[Exercise directions]:
Write only the number of lines in the data that include the word "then".

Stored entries
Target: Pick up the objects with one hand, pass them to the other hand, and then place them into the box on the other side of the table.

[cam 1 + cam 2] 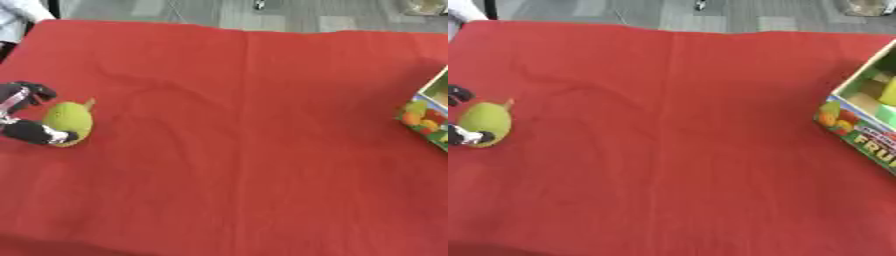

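Robot's left hand [24,112] comes in at the left edge of the table, and its black fingers [39,133] are curled round a green pear [68,122]. One finger lies above the fruit and another wraps its lower side, so the hand is grasping it. The pear has a small brownish stem pointing up and to the right, and it is near the left edge, about halfway down the red cloth [245,150] that covers the table.

The left eye view shows more of this hand, with its silver and black parts, while the right eye view shows only the fingertips beside the pear. The right eye view, however, shows much more of the box [859,132] at the right edge: it is open, with fruit pictures and large letters on its side, and some pale green and yellow shapes inside. The left eye view cuts it to one corner.

Nothing lies between pear and box except wrinkled cloth. The right hand shows in neither view.
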Controlling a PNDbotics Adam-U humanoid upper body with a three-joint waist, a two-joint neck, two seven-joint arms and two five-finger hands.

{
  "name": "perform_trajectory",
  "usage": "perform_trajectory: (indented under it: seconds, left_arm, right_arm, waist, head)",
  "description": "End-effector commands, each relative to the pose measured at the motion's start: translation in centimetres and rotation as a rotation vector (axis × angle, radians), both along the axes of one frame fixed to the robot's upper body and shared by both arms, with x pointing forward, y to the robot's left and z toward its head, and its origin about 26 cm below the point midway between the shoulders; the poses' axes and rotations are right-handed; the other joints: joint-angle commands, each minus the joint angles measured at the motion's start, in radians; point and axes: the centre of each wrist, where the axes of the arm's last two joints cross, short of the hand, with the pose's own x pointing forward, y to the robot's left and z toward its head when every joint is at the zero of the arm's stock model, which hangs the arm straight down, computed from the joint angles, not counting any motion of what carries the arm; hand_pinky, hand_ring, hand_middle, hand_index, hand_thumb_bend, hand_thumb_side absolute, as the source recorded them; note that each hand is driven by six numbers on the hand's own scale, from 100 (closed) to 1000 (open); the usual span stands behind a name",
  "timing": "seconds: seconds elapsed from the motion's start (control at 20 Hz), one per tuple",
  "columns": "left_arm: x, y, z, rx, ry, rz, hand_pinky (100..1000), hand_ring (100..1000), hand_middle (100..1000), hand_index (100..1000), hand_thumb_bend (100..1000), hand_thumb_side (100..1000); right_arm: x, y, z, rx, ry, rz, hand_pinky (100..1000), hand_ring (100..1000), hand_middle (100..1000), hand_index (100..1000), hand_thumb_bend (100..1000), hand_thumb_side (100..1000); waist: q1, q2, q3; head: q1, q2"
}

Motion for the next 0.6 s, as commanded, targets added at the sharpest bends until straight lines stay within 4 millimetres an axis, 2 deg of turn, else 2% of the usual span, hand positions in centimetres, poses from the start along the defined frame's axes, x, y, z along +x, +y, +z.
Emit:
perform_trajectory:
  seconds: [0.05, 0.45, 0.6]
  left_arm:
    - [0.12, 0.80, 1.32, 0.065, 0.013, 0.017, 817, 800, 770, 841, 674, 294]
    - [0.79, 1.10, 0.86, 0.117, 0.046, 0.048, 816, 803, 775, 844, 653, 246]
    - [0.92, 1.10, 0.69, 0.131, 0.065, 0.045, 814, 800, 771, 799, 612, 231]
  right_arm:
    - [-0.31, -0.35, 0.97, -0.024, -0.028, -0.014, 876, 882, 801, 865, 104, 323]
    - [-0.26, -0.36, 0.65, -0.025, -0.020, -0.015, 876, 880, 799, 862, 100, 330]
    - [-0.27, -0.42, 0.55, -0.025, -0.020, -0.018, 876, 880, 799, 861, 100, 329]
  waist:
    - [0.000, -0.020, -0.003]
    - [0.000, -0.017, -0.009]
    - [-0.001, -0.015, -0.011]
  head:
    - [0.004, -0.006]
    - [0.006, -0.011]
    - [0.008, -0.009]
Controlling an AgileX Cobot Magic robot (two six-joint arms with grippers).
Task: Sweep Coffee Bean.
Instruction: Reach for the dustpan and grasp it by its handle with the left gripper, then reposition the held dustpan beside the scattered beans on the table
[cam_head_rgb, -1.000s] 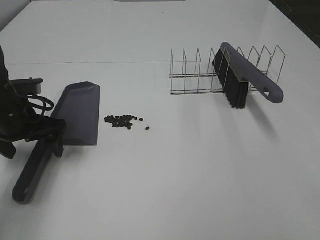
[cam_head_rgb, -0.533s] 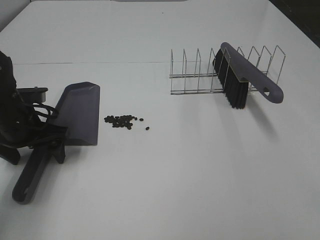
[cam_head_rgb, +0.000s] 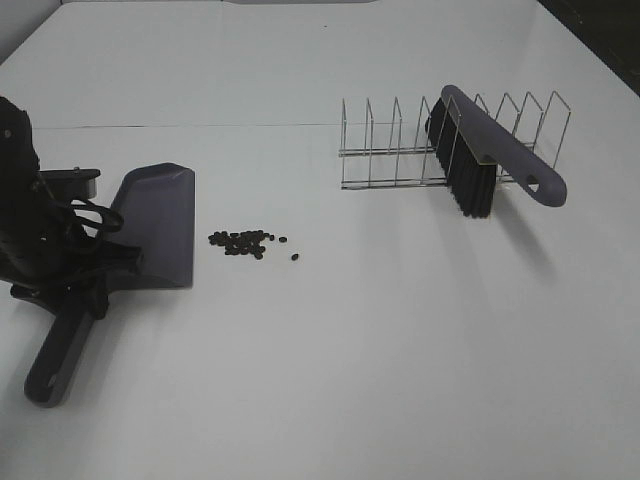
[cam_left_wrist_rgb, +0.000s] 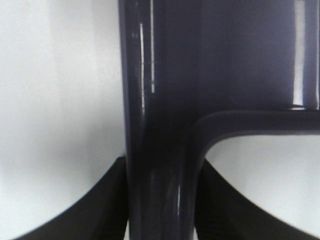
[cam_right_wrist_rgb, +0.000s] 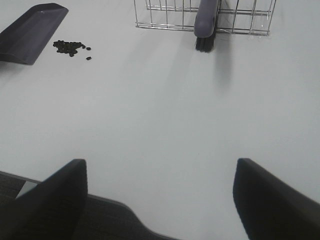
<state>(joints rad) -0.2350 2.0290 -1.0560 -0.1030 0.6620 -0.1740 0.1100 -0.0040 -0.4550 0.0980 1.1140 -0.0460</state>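
Observation:
The coffee beans (cam_head_rgb: 245, 242) lie in a small dark cluster on the white table, with two strays to its right; they also show in the right wrist view (cam_right_wrist_rgb: 70, 47). A dark purple dustpan (cam_head_rgb: 155, 225) lies just left of them, its open edge facing the beans. My left gripper (cam_head_rgb: 88, 290) is shut on the dustpan's handle (cam_left_wrist_rgb: 160, 125), one finger pressed on each side. A purple brush (cam_head_rgb: 490, 150) with black bristles leans in a wire rack (cam_head_rgb: 390, 150) at the back right. My right gripper (cam_right_wrist_rgb: 160, 172) is open and empty, far from the brush (cam_right_wrist_rgb: 206, 20).
The wire rack (cam_right_wrist_rgb: 165, 15) has several upright dividers. The table's near edge (cam_right_wrist_rgb: 150, 220) lies just below my right gripper, with dark floor beyond. A thin seam (cam_head_rgb: 200, 126) runs across the table behind the dustpan.
My left arm has shifted right and settled over the dustpan handle. The dustpan has turned slightly, its front edge a little farther from the beans. Beans and brush have not moved.

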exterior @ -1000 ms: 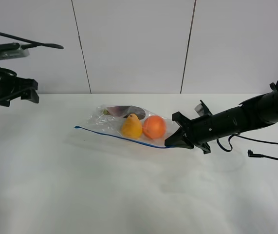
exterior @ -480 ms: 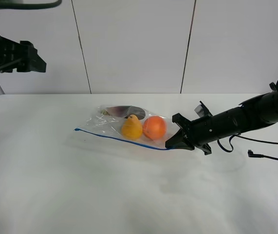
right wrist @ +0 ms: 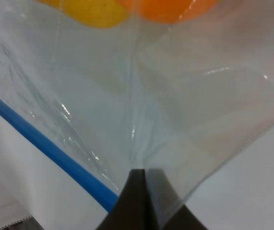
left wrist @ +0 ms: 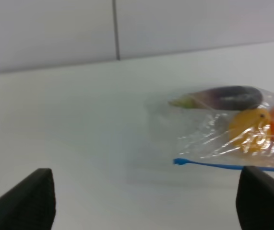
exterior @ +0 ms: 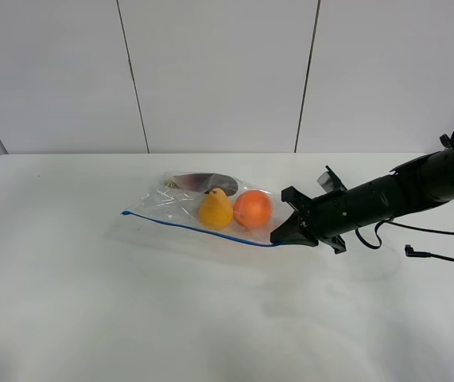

[Result]:
2